More importantly, i'm having high hopes that the UVD chip is a physically separated chip which doesn't require the fglrx driver to work. If that is really the case it means we can have hardware accelerated decoding with the UVD chip on the OSS gallium drivers (r600g for example). Or even on VESA Anyway, that's all if i'm right and if someone can actually reverse engineer UVD.
I have an ASRock ION 3D that works great with XBMC. It work super running over HDMI in 1080p in the old XBMClive (based on Ubuntu 10.04 32-bit with XBMC Dharma) and the new XBMC Eden on Ubuntu 12.04 64-bit. I'm having small issues with some DVDs playing with skippy video, but I don't think that's related to the video drivers.
I would rather have a company that openly admits they don't care about open-source (but puts out a damn good blob driver) rather than a company that just pretends to care.

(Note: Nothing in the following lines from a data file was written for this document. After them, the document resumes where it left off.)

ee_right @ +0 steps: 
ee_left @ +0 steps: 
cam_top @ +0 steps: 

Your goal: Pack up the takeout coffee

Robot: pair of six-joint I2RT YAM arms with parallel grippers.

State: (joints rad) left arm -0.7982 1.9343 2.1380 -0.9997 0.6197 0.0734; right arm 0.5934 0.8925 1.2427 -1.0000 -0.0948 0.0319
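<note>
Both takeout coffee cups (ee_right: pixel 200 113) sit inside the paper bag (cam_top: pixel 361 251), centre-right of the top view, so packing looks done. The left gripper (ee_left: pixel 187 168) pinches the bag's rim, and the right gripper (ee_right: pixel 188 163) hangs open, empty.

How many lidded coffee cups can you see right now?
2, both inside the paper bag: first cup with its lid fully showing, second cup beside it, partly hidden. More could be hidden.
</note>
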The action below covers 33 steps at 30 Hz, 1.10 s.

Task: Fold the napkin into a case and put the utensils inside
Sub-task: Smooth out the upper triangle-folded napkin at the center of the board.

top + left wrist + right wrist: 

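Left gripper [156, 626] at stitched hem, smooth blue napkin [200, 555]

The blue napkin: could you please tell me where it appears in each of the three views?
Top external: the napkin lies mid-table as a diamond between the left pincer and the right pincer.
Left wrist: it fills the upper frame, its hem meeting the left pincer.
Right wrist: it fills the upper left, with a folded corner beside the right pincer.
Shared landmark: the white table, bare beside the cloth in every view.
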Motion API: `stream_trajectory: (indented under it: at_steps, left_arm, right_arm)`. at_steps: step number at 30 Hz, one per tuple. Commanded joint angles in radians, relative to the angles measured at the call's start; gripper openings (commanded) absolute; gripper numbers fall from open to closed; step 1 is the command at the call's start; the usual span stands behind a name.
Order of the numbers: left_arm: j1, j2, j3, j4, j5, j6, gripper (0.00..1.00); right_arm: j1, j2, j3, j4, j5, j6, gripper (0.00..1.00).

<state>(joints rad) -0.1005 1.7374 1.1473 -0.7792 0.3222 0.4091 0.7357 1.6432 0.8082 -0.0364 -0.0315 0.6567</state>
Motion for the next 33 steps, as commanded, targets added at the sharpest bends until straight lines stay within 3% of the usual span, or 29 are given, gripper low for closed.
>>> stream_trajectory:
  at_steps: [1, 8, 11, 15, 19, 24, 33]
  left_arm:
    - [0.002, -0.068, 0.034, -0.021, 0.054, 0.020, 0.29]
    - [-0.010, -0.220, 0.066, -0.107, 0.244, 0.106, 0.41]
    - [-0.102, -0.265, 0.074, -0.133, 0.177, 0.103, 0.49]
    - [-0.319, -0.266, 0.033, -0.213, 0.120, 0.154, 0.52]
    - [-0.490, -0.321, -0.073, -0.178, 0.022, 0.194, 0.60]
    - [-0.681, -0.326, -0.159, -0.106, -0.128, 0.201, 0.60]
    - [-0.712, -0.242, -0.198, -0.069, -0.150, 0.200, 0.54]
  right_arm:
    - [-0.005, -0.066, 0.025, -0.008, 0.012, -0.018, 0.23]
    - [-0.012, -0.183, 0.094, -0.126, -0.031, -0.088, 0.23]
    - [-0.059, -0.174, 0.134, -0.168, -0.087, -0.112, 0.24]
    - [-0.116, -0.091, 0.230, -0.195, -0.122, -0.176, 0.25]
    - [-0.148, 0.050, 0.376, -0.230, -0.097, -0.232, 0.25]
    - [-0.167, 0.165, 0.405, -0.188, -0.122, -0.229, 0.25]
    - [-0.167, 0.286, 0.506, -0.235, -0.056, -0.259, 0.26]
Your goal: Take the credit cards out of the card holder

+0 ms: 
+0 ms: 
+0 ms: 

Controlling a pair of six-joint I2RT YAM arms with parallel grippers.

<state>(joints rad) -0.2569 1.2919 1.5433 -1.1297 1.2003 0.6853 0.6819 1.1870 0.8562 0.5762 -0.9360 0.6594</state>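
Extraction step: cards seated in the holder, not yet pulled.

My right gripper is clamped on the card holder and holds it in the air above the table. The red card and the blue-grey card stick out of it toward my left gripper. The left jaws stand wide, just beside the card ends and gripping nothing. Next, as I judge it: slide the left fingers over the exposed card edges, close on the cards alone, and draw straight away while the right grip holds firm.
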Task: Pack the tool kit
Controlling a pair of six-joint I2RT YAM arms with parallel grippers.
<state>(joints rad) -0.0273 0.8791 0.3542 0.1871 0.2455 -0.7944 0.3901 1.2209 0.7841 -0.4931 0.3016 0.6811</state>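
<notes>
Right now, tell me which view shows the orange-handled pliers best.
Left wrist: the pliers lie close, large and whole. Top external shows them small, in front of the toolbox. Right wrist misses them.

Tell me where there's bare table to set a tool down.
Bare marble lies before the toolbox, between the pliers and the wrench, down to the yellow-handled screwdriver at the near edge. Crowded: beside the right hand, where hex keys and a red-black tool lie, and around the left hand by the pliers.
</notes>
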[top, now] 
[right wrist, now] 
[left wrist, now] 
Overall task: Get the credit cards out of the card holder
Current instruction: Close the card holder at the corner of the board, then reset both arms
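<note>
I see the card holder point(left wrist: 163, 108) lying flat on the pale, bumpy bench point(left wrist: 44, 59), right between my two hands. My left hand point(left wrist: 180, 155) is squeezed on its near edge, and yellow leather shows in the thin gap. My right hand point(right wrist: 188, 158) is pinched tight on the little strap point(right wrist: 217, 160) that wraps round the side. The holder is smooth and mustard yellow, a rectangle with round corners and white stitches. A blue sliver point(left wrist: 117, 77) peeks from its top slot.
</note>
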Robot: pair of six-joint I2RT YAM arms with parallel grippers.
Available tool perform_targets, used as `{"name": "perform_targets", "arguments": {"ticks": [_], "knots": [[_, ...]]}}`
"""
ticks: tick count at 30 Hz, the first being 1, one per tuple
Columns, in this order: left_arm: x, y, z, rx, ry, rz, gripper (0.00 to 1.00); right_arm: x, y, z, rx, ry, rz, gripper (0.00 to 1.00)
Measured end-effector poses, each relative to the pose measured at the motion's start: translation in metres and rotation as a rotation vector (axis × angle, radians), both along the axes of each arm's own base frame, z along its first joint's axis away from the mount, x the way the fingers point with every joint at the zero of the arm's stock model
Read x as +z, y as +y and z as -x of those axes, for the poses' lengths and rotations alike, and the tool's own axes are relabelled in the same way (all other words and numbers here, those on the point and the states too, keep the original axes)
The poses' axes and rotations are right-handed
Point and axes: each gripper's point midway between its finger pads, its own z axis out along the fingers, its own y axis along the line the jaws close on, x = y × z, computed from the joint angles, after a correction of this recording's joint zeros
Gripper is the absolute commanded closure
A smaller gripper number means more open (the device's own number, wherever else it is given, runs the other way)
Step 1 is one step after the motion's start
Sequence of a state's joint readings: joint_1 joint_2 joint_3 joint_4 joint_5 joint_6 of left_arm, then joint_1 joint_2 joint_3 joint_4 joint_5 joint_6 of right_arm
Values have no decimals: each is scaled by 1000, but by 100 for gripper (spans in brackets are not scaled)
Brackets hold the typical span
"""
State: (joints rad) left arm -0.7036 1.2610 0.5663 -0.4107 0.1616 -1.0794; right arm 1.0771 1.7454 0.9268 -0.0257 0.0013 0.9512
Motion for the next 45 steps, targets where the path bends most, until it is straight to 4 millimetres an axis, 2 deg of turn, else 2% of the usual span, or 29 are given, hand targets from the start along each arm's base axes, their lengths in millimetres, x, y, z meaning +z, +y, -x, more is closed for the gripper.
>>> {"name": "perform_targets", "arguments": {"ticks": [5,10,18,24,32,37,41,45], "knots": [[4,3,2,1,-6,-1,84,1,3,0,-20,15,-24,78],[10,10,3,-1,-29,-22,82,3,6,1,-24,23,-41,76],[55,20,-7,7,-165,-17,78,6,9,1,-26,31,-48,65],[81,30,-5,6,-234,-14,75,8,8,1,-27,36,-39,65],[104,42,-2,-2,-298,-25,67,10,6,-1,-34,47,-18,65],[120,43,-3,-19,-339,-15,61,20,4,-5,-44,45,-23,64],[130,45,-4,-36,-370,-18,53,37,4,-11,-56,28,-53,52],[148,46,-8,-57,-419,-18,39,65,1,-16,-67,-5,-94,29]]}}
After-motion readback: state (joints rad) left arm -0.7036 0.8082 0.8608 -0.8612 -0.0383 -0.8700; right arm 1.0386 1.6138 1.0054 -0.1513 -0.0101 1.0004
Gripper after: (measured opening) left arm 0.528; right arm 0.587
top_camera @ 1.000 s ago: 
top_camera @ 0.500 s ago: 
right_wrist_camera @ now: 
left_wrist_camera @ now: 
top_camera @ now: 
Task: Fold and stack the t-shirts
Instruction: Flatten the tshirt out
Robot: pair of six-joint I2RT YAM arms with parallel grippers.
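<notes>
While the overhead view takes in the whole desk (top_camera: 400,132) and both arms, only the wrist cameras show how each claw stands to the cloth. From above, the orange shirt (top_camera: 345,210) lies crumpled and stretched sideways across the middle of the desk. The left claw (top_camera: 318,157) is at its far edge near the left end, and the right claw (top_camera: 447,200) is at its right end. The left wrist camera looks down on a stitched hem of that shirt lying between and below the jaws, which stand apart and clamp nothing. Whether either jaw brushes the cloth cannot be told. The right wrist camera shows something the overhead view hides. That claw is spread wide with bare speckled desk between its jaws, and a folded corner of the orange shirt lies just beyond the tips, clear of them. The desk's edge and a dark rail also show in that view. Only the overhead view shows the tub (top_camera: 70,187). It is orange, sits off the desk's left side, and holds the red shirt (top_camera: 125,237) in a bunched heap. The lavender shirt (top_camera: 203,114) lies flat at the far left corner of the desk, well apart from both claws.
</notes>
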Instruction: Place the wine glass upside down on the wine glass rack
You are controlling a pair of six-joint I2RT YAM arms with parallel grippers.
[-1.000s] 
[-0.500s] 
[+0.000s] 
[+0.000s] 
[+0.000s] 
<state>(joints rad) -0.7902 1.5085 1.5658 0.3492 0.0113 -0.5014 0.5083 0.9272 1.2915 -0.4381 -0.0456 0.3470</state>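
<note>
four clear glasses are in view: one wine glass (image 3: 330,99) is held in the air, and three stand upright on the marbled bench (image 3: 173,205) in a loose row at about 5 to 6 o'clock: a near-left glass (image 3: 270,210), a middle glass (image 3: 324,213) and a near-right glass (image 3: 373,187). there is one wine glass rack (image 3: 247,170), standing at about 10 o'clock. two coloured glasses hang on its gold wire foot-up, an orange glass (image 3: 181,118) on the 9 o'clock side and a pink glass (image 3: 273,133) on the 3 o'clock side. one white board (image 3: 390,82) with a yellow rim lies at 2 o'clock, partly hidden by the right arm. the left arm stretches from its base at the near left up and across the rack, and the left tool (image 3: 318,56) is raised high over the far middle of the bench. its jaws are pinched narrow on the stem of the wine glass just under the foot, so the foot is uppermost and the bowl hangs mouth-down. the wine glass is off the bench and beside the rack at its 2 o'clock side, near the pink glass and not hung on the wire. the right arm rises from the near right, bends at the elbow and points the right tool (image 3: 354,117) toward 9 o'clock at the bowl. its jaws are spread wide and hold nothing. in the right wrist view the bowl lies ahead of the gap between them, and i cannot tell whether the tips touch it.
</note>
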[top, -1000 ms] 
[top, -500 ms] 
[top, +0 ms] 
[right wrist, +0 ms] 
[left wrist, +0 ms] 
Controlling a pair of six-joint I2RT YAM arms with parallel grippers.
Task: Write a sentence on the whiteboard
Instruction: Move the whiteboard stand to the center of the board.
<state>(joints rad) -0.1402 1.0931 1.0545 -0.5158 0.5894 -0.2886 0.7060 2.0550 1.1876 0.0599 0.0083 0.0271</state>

In terms of video acceleration, vdpau is as good as it gets, though intel has narrowed the gap on sandy/ivybridge.
Originally Posted by oliver
Yeah, I've been loving the intel drivers, very few issues. Granted vaapi doesn't actually work too well on my older intel ironlake card, but I've heard it works much better on their newer hardware. For my purposes my i5 is more than adequate for video decoding anyway.
Originally Posted by Teho
It's certainly possible. I think it comes down to 3 things:
Originally Posted by markg85
1. Most of the people with reverse engineering experience are working on nouveau instead, and don't have too much interest in radeon.
2. The people who are getting paid to work on radeon are either under NDA or not allowed to do something like that which could jeapordize their company relations with AMD.
3. The unpaid devs are probably waiting for Mesa's video statetracker code to stabilize before jumping into anything.
Building a whole video pipeline from start to finish is a pretty big job, even without reverse engineering a driver. It probably makes sense to wait for that to get up and fully running before attempting to get into UVD support.